Experiment Scripts¶

DAM ships the thesis evaluation runners (RQ1–RQ5) as native experiments that write results to a configurable output directory and require only the standard DAM Python environment plus matplotlib for plots.

All five are exposed through one registry (dam.experiments) and can be run from three entry points:

Console — the Experiments page (run / artifacts tabs); PNG previews and result statistics are shown inline.
CLI — dam experiment list and dam experiment run <id> [flags].
HTTP — GET /api/experiments, POST /api/experiments/{id}/run.

RQ	Id	What it measures	Data source
RQ1	`l0-calibration`	L0 Real-NVP per-frame NLL separation	HF datasets: normal / legal variation / abnormal-A
RQ2	`boundary-scan`	L1/L2 interception curves	Real `guard.check()` runs
RQ3	`usability`	False-trigger & success rate on benign legal-variation frames	Real L0–L2 guard runs
RQ4	`latency-bench`	Guard runtime latency under 10/20/50 Hz budgets	Isolated Guard profiling
RQ5	`failure-record-quality`	Completeness/classification/diversity of harvested failure records	Real violating-scenario runs

RQ3 and RQ5 drive the live guard stack and shared production classifier. RQ1 is an offline L0 evaluation harness: it uses DAM's OODContext feature path and public OOD backends to train Real-NVP on normal observations, then compares per-frame NLL across the normal test set, legal-variation test set, and abnormal-A test set. An optional RQ1 flag also scores the same features with Welford z-score and MemoryBank nearest-neighbor distance.

RQ4 is an isolated Guard profiling experiment. It measures the safety-monitoring path from receiving an action proposal to outputting the validated action, and excludes image preprocessing and policy inference time.

Prerequisites¶

pip install matplotlib        # only needed for plot generation
# DAM itself must already be installed:
make setup                    # or: pip install -e .

RQ1 Options¶

python scripts/run_l0_calibration.py
python scripts/run_l0_calibration.py --compare-ood-methods
python scripts/run_l0_calibration.py --vision-model mobilenet_v3_large
dam experiment run l0-calibration --compare-ood-methods

Default RQ1 output is the Real-NVP per-frame NLL comparison.

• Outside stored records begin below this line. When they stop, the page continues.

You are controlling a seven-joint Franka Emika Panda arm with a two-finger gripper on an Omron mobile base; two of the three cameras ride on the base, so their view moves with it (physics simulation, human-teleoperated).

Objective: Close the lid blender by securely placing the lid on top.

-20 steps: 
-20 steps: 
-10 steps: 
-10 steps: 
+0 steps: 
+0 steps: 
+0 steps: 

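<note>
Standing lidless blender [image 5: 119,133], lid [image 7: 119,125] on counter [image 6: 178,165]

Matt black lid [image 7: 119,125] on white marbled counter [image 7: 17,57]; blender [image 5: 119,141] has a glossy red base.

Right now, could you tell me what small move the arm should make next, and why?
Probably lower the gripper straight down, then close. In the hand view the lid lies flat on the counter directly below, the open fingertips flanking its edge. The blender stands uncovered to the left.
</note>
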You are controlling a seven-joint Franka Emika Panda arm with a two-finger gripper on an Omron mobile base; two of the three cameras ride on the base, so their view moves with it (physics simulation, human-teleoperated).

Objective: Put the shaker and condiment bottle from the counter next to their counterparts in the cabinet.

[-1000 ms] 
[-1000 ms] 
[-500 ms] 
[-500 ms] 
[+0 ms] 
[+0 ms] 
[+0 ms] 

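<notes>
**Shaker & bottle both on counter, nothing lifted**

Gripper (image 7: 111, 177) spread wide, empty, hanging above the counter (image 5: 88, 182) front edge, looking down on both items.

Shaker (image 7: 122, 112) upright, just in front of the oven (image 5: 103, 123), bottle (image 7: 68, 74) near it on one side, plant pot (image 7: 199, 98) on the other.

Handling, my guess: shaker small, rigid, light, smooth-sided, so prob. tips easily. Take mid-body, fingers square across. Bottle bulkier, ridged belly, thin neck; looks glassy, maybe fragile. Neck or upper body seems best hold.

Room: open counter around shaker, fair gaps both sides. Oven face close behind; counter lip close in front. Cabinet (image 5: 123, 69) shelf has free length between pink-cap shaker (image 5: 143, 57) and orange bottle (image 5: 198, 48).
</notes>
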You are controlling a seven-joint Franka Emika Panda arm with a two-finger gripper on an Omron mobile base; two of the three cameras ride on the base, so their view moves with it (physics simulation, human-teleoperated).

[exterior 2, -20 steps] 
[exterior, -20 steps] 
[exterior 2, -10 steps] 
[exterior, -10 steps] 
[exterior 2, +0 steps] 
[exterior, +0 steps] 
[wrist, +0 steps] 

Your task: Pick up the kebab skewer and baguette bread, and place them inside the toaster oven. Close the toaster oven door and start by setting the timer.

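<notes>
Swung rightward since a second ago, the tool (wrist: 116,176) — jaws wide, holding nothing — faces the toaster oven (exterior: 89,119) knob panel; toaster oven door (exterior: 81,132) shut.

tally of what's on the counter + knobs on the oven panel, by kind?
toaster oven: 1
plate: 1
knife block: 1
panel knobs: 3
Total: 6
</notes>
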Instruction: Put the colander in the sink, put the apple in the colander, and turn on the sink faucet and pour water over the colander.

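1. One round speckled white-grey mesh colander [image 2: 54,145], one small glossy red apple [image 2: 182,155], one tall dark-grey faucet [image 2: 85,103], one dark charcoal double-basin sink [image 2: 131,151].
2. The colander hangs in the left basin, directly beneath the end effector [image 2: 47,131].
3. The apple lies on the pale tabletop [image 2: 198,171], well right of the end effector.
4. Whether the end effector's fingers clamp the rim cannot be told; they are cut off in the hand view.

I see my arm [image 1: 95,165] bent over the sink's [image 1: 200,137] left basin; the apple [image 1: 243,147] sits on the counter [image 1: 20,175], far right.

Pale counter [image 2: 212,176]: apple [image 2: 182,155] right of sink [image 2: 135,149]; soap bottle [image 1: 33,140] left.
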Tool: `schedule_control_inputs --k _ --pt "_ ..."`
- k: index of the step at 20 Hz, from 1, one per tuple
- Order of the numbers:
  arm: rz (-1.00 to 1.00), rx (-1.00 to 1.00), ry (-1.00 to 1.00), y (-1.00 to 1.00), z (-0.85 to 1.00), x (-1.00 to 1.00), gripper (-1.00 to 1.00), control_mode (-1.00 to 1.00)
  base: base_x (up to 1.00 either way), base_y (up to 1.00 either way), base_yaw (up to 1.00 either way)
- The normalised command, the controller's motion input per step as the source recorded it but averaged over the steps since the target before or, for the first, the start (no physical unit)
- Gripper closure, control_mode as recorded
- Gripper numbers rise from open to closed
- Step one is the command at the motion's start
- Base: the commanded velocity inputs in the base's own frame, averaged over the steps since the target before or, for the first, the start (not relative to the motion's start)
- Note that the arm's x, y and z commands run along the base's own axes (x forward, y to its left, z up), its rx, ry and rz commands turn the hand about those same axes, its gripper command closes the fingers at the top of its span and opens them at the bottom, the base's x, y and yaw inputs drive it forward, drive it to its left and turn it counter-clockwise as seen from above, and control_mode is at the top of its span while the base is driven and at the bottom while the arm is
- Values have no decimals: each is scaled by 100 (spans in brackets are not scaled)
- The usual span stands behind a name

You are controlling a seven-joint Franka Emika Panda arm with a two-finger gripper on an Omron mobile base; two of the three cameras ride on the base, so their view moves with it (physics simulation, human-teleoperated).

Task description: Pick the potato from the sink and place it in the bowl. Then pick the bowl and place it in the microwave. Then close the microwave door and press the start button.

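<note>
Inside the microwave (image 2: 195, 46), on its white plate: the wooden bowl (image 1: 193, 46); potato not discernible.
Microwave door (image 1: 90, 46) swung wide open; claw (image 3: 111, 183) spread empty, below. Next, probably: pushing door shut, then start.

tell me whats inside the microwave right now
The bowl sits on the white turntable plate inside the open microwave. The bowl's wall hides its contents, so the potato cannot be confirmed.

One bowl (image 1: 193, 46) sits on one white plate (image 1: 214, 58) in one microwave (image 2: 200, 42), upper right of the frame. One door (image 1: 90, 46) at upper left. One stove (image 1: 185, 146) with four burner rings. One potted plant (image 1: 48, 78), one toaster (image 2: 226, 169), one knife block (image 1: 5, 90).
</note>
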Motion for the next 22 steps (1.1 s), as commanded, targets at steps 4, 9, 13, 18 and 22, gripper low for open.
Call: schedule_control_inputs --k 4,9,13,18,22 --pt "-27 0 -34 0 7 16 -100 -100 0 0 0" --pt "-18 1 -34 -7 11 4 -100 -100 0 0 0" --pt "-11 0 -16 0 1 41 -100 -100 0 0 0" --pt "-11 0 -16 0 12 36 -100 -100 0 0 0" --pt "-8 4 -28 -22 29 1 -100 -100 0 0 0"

With --compare-ood-methods, results.csv additionally includes Welford and MemoryBank rows using the shared columns method, score_name, and score_value; Real-NVP rows also fill the nll column.

RQ1 previews are generated as PNG (l0_calibration.png). The old SVG median bar preview is intentionally not generated because negative Real-NVP NLL values make the simple SVG bar chart misleading. RQ1 also uses a local cache for HuggingFace observations, extracted embeddings, and the trained Real-NVP flow under data/experiments/l0_calibration/cache; pass --no-cache to force a full reload/retrain.

After calibration, RQ1 publishes the matching feature extractor and flow to the runtime OOD model location: data/ood_models/ood_model.pt and data/ood_models/ood_model_flow.pt. The console reports Stackfile-ready parameters using that path and the EER threshold. Use --runtime-model-path to publish elsewhere, or --no-runtime-export when no runtime bundle is wanted.

Default RQ1 features are derived from observation.state; the dataset action column is not scored by the current model and is shown as not scored: action in the console summary. When --vision-model is set, RQ1 loads video frames and fuses pretrained image embeddings with state features. With subsampling, only frames that actually carry an image are scored, and the console reports the attached/available frame count.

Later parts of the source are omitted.